Things weren't so pretty underground. A colossal fatberg snaked roughly 210 feet through a sewer pipe near the shore of Sidmouth.
Things weren’t so pretty underground. A colossal fatberg snaked roughly 210 feet through a sewer pipe near the shore of Sidmouth. Adrian Scottow/CC BY-SA 2.0

It looked and sounded a bit like the inside of a cave—dark, damp, dripping—but it smelled to high heaven. When flashlight beams fell across gray-brown mounds rising from the floor, the light wasn’t striking stalagmites, but waterlogged heaps of gloopy, congealed wipes, oil, and grease that snagged and languished in the pipes.

The sewer in the seaside town of Sidmouth, England, was clogged by a fatberg. It was squishy, rank, and hefty: When it was discovered back in December, the local utility company South West Water estimated that it snaked 210 feet underground, making it the largest they’d ever encountered, and among the closest to the shore. Thankfully it has been identified in good time with no risk to bathing waters,” Andrew Roantree, the utility’s director of wastewater, said in a statement at the time. Roantree forecasted that it would take about eight weeks to clean up the mess, but officials noted that the combination of heavy rains “and the sheer volume of fat in a confined space could cause delays to the removal timeline.”
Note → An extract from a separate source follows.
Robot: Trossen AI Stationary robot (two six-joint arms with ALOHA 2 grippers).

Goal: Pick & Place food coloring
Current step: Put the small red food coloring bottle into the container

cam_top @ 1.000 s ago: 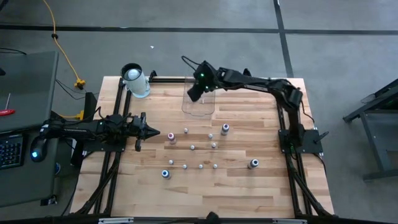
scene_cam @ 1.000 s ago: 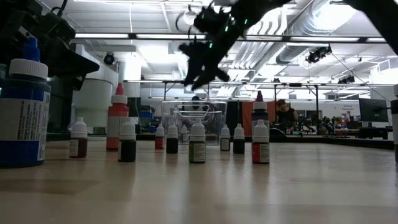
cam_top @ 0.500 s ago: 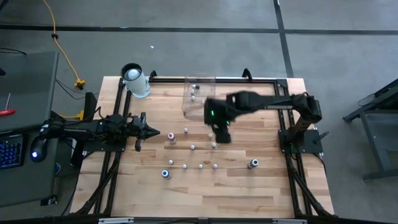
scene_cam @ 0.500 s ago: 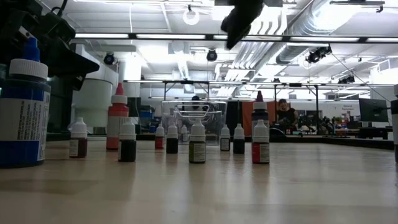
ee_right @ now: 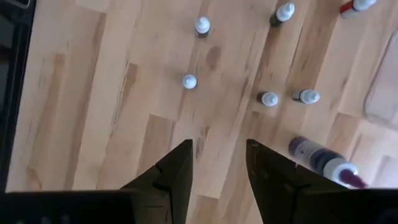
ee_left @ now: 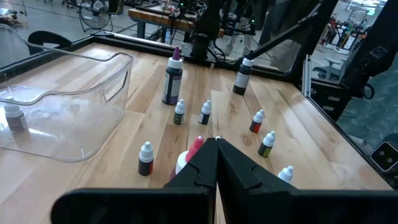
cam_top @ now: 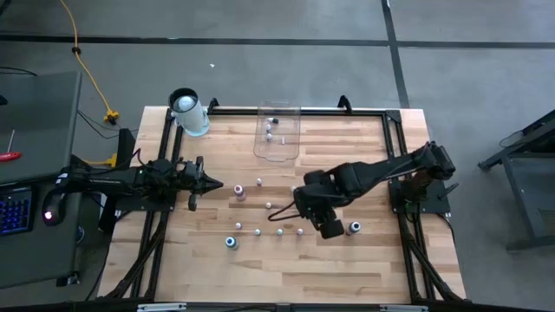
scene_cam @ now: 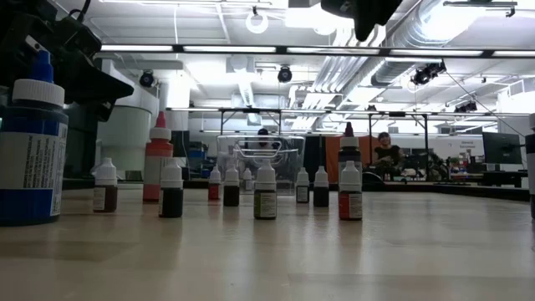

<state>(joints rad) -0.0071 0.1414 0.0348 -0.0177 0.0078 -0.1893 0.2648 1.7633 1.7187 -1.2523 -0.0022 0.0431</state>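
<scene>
Right gripper point(ee_right: 217, 163) hangs half-open and empty above the loose bottles point(ee_right: 189, 81) standing on the table point(cam_top: 347, 269) below its fingers, apparently between picks: next, choose one, drop straight over it, close; left gripper point(ee_left: 216, 163) waits shut.

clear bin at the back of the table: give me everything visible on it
The clear plastic rectangular bin is a see-through, thin-walled tub with rounded corners and a dipped, wavy rim. It sits upright and open-topped on the light wooden table, near the back edge, about midway across. A few tiny whitish food coloring bottles lie inside; one shows against its wall in the left wrist view. Neither pincer touches it, and the loose bottles on the table stand apart from it.
</scene>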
Crews dropped down into the sewer near the shore.
Crews dropped down into the sewer near the shore. Photo Central/Alamy Stock Photo

Over the past several weeks, “workers have braved exceptionally challenging conditions to break up the beast,” officials from the water company said in a release. They pulled on masks and descended down through the manhole via a winch, except when the water levels were dangerously, disgustingly high. Wielding pickaxes or jets, BBC reported, the crew chipped or blasted away at the chunks until the slurry could be funneled into tanker trucks waiting above ground and enjoying a much more enviable view.

Getting to the fatberg required a bit of sewer spelunking.
Getting to the fatberg required a bit of sewer spelunking. Courtesy South West Water

It took 36 truckloads—each of which carried 3,000 gallons of gunk—but the team has finally slain the beast. Its fatty innards traveled to an aerobic digester, where they were used to produce energy, the Sidmouth Herald reported. At local libraries, pools, and pop-ups, the utility’s Love Your Loo campaign continues to preach a gospel of flushing only the “three P’s”—that’s pee, poop, and toilet paper—down the pipes. Meanwhile, other cities are also arming themselves for battles against various clogging culprits. New York City debuted an anti-fatberg PSA, and the English town of Ipswich recently beseeched residents and business owners to please stop shoving Yorkshire puddings into pipes.

Above and below ground in Sidmouth, at least, things are back to normal. This summer, beachgoers who hadn’t seen the headlines or overheard the spiels might only see the water and the shore and the red cliffs behind. It might be easy to forget that, beneath a nearby manhole cover, something truly gross was afoot.